If there is 7 of you, I would suggest hiring a 9 seat mini-bus and driver. If you can haggle in Chinese, there are loads of husband and wife driver guides and you can negotiate price. However, the guide will be a Chinese speaker.

If you organise through a travel agent they can do it all for you, especially if you need an English speaking guide. Try several agents, but I think the margins are pretty tight as competition is high outside main holiday seasons. I would not do any research now, as you will get the now price (Spring Festival). I would wait until a week or two after the hols. However, almost anything in China can be organised on the spot, as you probably well know.

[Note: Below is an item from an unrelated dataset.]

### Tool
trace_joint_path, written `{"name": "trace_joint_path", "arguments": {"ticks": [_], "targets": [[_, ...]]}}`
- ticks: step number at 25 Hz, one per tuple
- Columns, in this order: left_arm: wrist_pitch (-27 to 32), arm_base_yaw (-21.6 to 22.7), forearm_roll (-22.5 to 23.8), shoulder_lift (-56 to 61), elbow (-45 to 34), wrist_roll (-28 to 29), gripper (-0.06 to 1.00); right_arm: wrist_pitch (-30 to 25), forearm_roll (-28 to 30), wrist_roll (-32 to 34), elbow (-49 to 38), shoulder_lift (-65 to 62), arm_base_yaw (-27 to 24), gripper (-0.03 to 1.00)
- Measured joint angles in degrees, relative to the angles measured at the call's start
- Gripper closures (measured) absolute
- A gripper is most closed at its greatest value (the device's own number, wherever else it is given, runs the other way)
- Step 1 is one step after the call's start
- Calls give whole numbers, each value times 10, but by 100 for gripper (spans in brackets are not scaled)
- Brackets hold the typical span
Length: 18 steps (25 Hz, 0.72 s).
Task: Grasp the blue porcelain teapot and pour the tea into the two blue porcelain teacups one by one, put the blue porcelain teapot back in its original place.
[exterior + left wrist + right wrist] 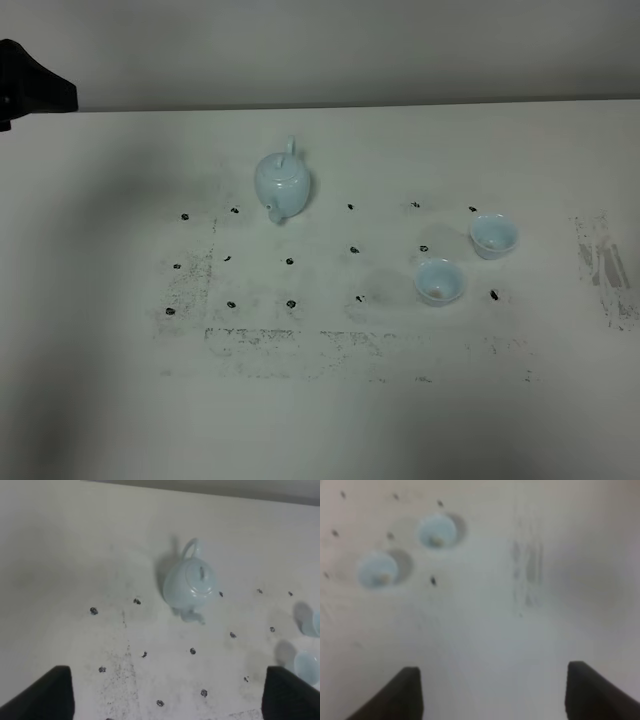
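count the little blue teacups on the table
2. One pale blue handleless porcelain teacup sits right of the round pale blue porcelain teapot; the matching second cup stands apart, nearer the camera and slightly left. None seems hidden.

teapot (283, 184): small, round, glossy pale blue; knobbed lid on; stands upright; loop handle on its far side, short spout on the side toward the high camera, turned slightly left.
near cup (439, 281): pale blue handleless bowl, upright, mouth up; paler inside with a small tan spot at the bottom; right of the teapot and nearer the camera, well apart from it.
far cup (494, 236): matching bowl, upright, same tan spot; further right of the teapot, just beside the near cup, not touching.
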<state>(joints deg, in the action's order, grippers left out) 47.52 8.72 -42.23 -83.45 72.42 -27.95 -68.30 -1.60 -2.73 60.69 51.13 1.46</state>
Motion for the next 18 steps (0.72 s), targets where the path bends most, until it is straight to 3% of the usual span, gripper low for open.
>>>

However, there is a risk that if you buy a package they will drag you around all the markets to earn some commission from market owners. And so don't get sucked into a package deal. And avoid the cheapest deal, as they will have to make up the money somehow.

Seeing as you are travelling so far, it is unlikely that you will find a guide who knows all the sites. As such the most effective would be to find a guide in each location you go to, if you want in-depth interpretation. Or look at wiki-travel, lonely planet, etc before you go, and print stuff off.

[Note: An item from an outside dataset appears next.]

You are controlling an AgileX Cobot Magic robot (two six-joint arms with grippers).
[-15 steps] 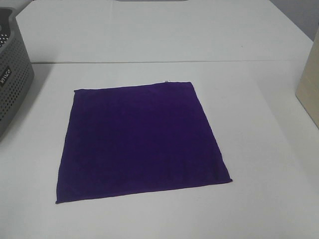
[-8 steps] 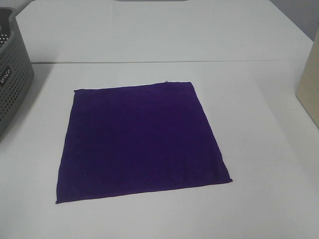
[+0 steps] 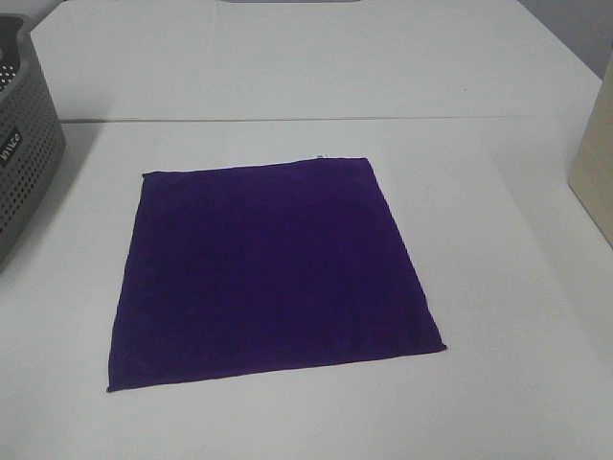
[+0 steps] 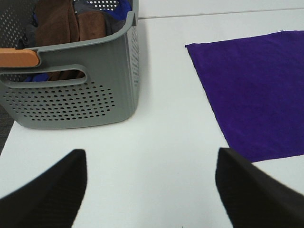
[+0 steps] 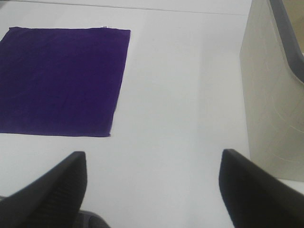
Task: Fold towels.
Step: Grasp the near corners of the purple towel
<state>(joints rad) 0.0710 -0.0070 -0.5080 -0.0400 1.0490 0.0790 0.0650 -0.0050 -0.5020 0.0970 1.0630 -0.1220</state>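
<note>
White flat table [image 3: 498, 383] carries everything; a seam line crosses it beyond the towel.

Dark purple square cloth towel [image 3: 273, 268] lies flat and fully spread, unfolded, ahead of both claws, on the inner side of each. Nothing touches it.

Grey perforated plastic laundry basket [image 4: 85, 90] stands ahead of the left claw on its outer side, clear of the towel with bare table between them.

Beige smooth-walled bin with a grey rim [image 5: 270, 95] stands ahead of the right claw on its outer side, well apart from the towel.

Left claw [image 4: 151, 153] – black fingers [image 4: 52, 190] spread wide, nothing between them, over bare table short of both basket and towel.

Right claw [image 5: 153, 153] – also spread wide and holding nothing, over bare table, with the towel's near corner just ahead on its inner side. Neither claw shows in the high view.

Brown folded cloths [image 4: 57, 23] sit in the basket, with a bit of blue fabric [image 4: 124, 8] beside them.

Orange grip [image 4: 16, 58] sits on the basket's rim.

Small white tag [image 3: 321, 156] is on the towel's far edge.
</note>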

We tend not to use tour guides. If they are from the site, they will often whisk you through quickly to get the next customer. Unless it is a very quiet day and she is a nice girl. My wife then acts as interpreter.
A good guide we will tip. This then makes it easier for the next family who not just focussed on price.

If the guide is not from the site, they will not know much more than you can find in half an hour on the Web.

I am not an expert, but that is how we have handled things when we travel. We hire a bus and driver, and look at a book for travel info. Only at some sites do we hire a guide.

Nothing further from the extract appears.